Running scared
by Manuel L. Quezon III
ON his last day as a member of the cabinet, I overheard Manuel “Mar” Roxas II dispense this pearl of electoral wisdom: if, as you go around shaking hands during the campaign, you ask a voter, “will you vote for me?” and the voter gives a curt answer, say, “sure,” or, “yeah,” it means you have to come back and court that voter some more; only the voters who give longer, enthusiastic replies, such as, “of course! And we will win! Leave it to me!” can be considered safely in your camp.
My mother, recounting prewar politics, remembers that her grandfather, Eusebio Orense of Batangas, even after forty years of electoral success, still campaigned door-to-door.
Recently Rep. Teodoro Locsin, Jr. wrote to columnist Emil Jurado pointing out he wasn’t taking anything for granted in his first bid for reelection: “Don’t listen to the halfwit who told you that the three of us [Mayor Binay, Nestor Mercado, and Locsin] are sitting pretty. We are on our feet and getting darker and darker by the day because Jojo [Binay] keeps hammering in our ears Ninoy’s advice to politicians: ‘Until you are proclaimed the winner, you should be running scared.’ In politics, never take anything for granted.” One wonders why it took so long to put the tireless Binay in charge of the Poe campaign.
You have to be running scared until the vary last minute of the very last hour of the very last day of the campaign. It is the lack of this “fear factor” that has handicapped the Roco and Poe campaigns. Last December, when Raul Roco was still riding high in the surveys, and yet seemed strangely silent and even complacent, I asked one of his supporters why it seemed Roco wasn’t running scared. Ominously, the supporter couldn’t give a clear answer, and in the end admitted it really did seem his candidate wasn’t running scared. It was as if the Roco campaign was torn between trying to put together, somehow, a coalition of traditional politicians (hoping against hope), and gambling everything on a campaign based solely on the enthusiasm of his youthful supporters. In the end, Roco achieved neither, failing to get a critical mass of political operators or blaze a brave trail with a youthful guerrilla campaign.

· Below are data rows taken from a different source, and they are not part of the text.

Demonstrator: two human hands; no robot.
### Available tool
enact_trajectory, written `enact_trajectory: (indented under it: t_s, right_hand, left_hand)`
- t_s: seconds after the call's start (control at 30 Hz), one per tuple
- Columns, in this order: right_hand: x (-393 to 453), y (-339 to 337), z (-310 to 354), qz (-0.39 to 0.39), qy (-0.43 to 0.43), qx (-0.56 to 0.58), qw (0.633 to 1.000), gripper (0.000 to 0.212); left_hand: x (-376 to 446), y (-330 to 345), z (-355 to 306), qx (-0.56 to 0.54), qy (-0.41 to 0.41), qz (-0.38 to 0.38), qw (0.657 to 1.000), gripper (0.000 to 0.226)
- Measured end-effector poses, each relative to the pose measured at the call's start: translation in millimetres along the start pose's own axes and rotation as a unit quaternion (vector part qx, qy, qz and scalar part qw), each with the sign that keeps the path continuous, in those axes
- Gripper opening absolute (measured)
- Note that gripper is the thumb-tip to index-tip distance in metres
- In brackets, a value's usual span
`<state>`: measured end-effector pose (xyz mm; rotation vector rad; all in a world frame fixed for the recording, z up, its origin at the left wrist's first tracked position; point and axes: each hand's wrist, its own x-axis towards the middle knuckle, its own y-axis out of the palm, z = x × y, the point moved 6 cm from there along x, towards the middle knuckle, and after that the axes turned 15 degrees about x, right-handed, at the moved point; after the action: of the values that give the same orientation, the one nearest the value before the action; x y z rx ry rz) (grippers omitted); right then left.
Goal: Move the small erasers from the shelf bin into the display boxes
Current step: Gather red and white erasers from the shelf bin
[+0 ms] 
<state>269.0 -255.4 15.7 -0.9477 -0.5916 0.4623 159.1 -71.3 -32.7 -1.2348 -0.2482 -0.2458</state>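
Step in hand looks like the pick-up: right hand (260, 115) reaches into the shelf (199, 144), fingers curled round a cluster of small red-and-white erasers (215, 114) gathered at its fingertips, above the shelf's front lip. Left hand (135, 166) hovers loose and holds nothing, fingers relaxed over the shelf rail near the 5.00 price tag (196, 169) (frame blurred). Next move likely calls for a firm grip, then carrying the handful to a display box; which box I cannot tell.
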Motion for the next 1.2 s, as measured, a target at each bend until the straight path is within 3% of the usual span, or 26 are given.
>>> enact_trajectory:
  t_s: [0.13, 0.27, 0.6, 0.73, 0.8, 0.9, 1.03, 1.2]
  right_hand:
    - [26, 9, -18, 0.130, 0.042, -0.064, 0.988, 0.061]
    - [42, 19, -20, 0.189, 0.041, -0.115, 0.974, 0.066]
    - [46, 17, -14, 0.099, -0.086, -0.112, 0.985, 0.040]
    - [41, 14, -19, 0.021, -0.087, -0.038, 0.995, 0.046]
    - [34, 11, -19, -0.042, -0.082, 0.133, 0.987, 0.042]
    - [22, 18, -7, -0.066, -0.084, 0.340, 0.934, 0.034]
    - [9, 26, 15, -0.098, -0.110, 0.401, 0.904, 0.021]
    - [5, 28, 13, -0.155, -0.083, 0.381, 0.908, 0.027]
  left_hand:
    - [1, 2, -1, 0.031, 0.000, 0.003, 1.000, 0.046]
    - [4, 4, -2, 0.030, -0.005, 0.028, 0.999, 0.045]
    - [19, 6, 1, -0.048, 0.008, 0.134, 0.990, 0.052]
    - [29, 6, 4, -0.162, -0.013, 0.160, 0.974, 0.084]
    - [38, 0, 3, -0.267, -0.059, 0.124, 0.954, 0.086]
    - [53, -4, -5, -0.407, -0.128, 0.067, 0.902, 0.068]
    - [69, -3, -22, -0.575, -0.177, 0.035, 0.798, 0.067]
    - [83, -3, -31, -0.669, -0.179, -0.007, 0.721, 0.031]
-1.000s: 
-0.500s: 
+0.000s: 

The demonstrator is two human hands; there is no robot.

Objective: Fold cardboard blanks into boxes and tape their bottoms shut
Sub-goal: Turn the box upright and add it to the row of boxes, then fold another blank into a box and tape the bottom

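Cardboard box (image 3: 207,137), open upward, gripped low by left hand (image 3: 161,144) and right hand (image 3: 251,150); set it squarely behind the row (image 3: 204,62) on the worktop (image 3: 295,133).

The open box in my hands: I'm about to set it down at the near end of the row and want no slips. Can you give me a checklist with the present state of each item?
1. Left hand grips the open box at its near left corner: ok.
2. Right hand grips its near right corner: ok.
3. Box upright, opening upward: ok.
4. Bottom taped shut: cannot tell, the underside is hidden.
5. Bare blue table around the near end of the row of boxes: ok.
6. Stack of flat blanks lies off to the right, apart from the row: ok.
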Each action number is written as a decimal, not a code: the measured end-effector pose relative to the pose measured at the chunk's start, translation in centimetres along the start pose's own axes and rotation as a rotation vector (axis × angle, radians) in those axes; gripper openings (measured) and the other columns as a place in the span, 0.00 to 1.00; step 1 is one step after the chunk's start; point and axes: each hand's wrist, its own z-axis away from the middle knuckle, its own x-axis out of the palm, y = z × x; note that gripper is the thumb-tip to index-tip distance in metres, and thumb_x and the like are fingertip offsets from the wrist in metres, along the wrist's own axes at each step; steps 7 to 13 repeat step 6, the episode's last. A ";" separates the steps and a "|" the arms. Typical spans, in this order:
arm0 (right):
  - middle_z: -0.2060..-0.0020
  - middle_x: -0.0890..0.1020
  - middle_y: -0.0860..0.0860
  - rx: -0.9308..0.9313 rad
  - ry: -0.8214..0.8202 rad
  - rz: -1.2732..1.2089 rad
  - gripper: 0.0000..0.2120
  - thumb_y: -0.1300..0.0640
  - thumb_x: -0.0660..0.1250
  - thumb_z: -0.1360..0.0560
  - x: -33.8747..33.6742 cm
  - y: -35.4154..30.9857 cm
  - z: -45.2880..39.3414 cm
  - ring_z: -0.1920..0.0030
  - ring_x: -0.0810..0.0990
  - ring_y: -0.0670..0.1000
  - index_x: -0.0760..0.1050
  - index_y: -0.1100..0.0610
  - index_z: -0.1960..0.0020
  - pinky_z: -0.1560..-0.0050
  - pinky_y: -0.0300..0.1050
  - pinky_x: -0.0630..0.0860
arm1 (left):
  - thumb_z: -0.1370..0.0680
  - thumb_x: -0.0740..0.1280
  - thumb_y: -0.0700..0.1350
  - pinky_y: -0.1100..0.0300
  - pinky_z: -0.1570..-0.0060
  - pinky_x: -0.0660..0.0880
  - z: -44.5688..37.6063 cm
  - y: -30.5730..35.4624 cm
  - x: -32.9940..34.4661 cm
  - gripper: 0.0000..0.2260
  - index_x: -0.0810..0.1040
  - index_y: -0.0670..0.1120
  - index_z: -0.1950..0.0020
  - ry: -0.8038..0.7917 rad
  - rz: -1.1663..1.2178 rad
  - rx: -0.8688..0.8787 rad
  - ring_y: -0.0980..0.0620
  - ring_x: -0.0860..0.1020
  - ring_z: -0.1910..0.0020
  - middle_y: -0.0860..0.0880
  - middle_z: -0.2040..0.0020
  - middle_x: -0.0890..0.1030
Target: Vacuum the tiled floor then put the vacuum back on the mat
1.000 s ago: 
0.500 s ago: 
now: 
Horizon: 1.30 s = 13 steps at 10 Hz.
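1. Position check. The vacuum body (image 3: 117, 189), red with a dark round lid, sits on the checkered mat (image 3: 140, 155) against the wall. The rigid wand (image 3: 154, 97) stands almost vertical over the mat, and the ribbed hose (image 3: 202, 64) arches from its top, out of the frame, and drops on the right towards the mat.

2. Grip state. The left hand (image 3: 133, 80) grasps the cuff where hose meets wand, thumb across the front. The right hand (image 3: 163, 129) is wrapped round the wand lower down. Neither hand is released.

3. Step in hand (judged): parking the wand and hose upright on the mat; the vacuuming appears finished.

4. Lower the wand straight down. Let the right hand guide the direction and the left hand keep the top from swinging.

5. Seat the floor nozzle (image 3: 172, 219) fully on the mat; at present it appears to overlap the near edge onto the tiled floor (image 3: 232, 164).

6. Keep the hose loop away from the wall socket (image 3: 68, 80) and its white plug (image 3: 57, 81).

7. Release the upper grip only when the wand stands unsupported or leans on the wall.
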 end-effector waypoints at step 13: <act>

Just as Roco started his campaign on the wrong foot by having a proclamation rally in which the youth and young professionals were conspicuously absent on the stage, Fernando Poe, Jr. got his campaign off to a bad start by failing to unify the opposition –when he was touting himself as the unifying candidate. It has been downhill ever since. Personally, I believe the efforts to derail his candidacy by questioning his citizenship only affected his upper class supporters and not his mass base. What has eroded his popularity is a combination of Poe’s weakness at the hustlings and disgust over the colossal intrigue among his political backers. In other words, what did Poe’s candidacy more harm was his refusing to debate the president and the unpopularity (among his supporters) of some of the more prominent figures in his campaign. They seemed far more interested in dividing up future spoils than in actually achieving victory. It should have been win now, fight among each other later.
Neither of the two leading opponents of the president, then, were perceived to be running scared. In contrast, the start of the president’s campaign was saddled by the problem of many of her own people being terrified of the opposition. The supposed certainty of a Poe victory cast such a shadow over the Palace that many were under the impression the president’s people were more interested in jumping ship than campaigning for six more years. This was actually beneficial to the president’s campaign because it rid her of the less reliable: the more opportunistic among them simply jumped ship and burned their bridges; others, such as the head of a cultural agency of the government, sent discreet feelers to kingpins of the opposition in the hope of keeping their jobs under the new, expected, dispensation.
The President herself set the tone by running scared and putting her organizational gifts to good use. Her first rally in Pampanga set the tone, and the rest of the campaign was devoted to turning the tables on her opponents by seizing the initiative on the campaign trail. Not the most charismatic of public speakers, the president dispensed with the usual speeches and decided on a variation of the “teach-ins” of the 1970s: small, intimate, discussions held in the provinces with her running mate as moderator showed the president in her best light and set her apart from her opponents, for example.
In the end, in contrast to the overconfidence of her opponents, the president showed grit and this proved to be infectious. The first campaign battle the president won was not in unleashing the machinery of Lakas, it was in seizing control of that machinery and getting it to work. In the beginning, the comment one Lakas councilor from Taguig made to me illustrated the problem of the ruling party: “my constituents tell me we will vote straight Lakas except don’t tell us who to vote for president.” President Arroyo went straight to the people, and her steady rise in the polls worked to reverse the skepticism of her party mates. She has been running scared, but running smart. In the end, this is what political leadership is all about. and that is something in which her opponents have proved to be woefully deficient.